_WHAT IS NEEDED_: If a line in the records below holds the string "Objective", count it, and state only the final count.

########

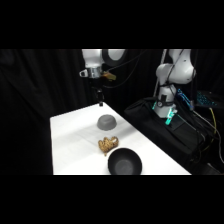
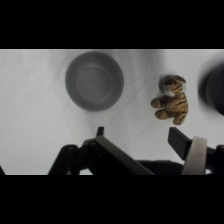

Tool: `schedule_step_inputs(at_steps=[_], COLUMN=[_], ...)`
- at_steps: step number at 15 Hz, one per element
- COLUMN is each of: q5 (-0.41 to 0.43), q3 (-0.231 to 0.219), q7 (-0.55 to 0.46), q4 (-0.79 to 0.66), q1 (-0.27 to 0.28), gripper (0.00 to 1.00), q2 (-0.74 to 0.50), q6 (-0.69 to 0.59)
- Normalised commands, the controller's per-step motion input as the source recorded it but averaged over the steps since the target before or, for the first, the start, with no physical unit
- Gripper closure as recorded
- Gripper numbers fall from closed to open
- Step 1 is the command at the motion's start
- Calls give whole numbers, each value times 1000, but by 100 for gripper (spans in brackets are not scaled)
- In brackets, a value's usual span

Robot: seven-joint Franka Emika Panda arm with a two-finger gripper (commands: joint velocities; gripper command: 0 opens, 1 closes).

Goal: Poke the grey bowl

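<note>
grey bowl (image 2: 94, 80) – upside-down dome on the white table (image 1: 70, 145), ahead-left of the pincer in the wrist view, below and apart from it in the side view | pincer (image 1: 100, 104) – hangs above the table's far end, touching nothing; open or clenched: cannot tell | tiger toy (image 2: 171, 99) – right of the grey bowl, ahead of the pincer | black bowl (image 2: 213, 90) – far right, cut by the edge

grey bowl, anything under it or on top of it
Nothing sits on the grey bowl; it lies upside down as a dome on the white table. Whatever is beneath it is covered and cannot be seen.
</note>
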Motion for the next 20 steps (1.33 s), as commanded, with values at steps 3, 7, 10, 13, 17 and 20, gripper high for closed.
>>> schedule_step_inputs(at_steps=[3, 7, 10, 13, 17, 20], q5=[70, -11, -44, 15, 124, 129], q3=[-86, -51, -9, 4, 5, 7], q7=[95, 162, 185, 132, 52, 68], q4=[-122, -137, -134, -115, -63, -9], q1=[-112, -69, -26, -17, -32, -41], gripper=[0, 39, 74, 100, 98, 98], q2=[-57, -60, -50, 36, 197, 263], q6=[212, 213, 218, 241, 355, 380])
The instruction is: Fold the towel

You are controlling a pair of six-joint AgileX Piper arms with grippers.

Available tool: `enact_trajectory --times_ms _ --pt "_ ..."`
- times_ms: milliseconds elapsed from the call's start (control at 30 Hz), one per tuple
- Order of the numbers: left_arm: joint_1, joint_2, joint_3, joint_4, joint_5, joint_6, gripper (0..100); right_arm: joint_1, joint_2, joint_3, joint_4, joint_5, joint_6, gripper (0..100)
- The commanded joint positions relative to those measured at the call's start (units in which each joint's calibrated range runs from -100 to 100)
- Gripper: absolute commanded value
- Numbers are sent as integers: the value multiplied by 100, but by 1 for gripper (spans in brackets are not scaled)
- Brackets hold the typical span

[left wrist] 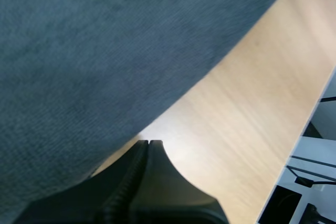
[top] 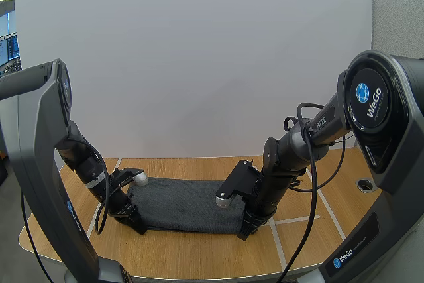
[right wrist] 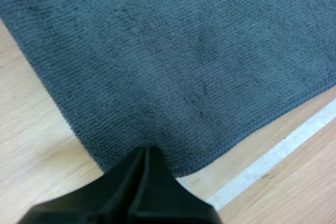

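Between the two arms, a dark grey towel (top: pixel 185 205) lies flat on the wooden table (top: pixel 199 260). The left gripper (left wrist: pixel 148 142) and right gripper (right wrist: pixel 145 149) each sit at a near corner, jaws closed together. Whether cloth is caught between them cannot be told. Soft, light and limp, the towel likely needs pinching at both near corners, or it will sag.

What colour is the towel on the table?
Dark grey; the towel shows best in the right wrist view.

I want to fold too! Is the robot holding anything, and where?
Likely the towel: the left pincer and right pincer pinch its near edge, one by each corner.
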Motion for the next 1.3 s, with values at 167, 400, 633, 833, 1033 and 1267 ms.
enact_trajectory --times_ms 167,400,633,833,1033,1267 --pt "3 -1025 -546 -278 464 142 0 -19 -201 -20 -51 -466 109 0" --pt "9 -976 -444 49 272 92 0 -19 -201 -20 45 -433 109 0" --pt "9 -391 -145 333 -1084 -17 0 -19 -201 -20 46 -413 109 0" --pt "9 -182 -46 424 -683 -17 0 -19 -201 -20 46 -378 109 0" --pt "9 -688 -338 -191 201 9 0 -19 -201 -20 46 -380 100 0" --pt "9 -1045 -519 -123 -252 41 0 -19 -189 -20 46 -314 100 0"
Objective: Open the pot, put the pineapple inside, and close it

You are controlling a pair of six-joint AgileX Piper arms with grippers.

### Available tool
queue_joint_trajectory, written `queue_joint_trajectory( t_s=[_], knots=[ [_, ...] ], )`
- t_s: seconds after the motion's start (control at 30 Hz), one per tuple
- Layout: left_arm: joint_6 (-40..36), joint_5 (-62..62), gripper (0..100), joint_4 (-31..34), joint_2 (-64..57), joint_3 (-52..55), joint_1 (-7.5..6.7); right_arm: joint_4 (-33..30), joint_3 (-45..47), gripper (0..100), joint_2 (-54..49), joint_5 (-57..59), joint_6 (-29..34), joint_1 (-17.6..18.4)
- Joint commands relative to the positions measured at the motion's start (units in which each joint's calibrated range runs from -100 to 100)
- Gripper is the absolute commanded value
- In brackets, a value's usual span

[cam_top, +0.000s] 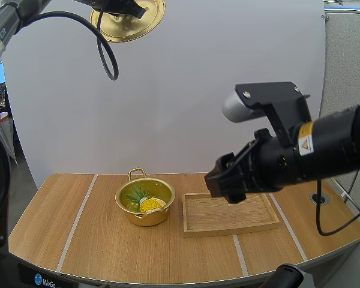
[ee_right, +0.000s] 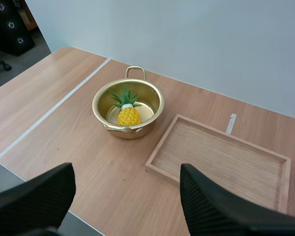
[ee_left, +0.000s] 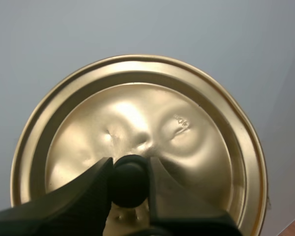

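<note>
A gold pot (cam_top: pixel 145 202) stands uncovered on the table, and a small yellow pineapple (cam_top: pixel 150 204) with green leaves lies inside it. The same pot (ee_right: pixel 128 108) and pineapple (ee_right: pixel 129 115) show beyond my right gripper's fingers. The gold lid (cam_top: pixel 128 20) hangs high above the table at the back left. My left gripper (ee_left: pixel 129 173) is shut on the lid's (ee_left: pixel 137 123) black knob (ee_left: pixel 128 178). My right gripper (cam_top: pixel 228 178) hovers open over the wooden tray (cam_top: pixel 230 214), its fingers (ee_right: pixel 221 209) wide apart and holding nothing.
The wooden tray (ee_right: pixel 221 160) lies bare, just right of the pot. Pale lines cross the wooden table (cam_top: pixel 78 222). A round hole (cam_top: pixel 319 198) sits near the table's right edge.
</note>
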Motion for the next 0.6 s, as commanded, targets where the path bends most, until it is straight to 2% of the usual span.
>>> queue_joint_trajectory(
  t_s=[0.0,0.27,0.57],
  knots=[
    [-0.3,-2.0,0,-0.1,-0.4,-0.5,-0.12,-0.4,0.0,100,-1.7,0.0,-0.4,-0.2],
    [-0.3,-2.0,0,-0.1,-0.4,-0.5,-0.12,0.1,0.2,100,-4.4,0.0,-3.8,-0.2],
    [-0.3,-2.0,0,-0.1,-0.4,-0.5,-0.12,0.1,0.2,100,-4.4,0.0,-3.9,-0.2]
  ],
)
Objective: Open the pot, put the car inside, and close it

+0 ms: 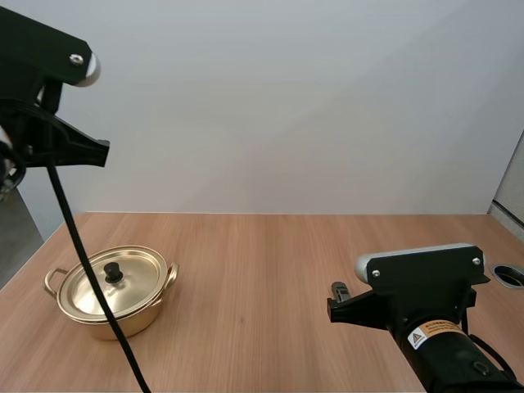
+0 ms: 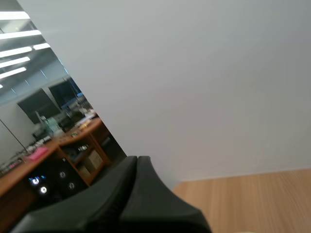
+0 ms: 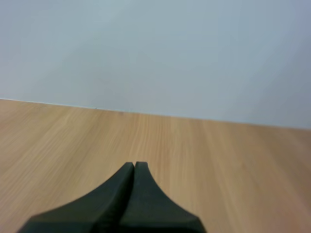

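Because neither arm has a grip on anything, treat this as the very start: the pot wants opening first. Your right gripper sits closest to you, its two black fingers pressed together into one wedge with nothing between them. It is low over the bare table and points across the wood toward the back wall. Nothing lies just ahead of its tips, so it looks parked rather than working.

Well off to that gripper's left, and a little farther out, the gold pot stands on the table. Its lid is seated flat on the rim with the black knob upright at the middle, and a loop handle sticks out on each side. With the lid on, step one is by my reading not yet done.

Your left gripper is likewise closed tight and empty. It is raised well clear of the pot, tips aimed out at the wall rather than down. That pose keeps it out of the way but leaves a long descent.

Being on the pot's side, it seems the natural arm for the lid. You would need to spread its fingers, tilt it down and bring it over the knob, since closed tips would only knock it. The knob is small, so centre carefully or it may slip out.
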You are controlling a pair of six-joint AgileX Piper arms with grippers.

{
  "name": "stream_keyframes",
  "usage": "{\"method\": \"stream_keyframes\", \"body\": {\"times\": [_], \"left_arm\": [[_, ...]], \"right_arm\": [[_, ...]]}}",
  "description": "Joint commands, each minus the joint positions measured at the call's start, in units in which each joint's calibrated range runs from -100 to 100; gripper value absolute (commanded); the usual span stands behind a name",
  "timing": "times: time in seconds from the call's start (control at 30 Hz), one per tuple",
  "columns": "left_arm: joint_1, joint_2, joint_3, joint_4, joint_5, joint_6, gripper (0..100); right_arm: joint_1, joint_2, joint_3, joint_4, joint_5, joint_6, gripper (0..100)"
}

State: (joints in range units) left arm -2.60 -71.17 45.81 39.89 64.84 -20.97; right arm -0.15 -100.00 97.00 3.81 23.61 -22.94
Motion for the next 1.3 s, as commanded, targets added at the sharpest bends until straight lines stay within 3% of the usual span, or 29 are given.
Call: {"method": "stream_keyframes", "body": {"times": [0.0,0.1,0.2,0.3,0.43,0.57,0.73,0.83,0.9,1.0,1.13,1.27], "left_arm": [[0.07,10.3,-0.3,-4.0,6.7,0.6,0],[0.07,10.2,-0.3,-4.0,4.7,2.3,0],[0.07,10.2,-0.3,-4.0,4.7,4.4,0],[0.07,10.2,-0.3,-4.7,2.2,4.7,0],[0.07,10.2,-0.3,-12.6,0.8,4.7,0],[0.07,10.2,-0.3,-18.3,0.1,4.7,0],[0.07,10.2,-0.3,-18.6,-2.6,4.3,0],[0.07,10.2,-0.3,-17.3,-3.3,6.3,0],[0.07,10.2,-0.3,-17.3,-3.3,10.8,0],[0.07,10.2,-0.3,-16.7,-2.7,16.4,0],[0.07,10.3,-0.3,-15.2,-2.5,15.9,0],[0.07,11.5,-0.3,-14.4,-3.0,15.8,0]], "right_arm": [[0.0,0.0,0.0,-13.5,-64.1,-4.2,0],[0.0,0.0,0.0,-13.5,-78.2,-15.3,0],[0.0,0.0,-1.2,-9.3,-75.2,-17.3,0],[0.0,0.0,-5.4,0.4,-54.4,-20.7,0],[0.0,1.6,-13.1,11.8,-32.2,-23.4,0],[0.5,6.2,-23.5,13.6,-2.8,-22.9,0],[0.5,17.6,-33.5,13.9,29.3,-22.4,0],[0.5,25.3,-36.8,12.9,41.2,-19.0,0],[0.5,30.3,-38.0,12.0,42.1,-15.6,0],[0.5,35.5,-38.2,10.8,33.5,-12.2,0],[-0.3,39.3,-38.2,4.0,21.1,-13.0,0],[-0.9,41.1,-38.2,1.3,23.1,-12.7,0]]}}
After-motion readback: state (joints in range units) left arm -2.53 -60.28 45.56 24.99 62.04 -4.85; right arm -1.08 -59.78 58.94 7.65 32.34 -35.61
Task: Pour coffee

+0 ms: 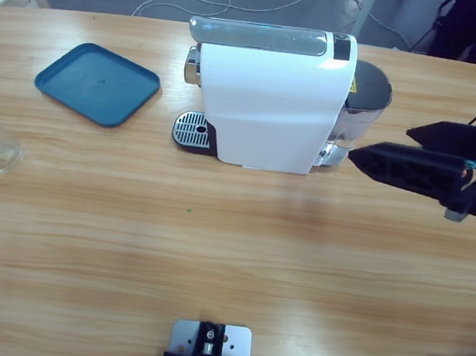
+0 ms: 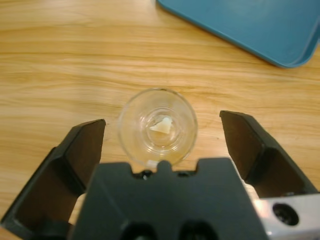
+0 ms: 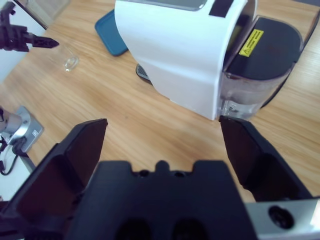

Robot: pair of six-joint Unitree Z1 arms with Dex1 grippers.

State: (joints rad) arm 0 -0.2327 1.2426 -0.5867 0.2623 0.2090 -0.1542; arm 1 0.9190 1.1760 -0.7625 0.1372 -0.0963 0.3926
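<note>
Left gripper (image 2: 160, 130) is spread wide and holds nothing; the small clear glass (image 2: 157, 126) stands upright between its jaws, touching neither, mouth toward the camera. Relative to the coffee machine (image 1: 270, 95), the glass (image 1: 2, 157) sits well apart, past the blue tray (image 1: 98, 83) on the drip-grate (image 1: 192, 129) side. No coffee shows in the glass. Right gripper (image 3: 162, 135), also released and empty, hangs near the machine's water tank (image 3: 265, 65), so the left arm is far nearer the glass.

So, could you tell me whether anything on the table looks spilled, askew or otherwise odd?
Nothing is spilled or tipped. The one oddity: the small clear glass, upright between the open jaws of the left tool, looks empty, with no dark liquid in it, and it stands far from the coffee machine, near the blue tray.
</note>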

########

_ANSWER TO THE EXERCISE_: 2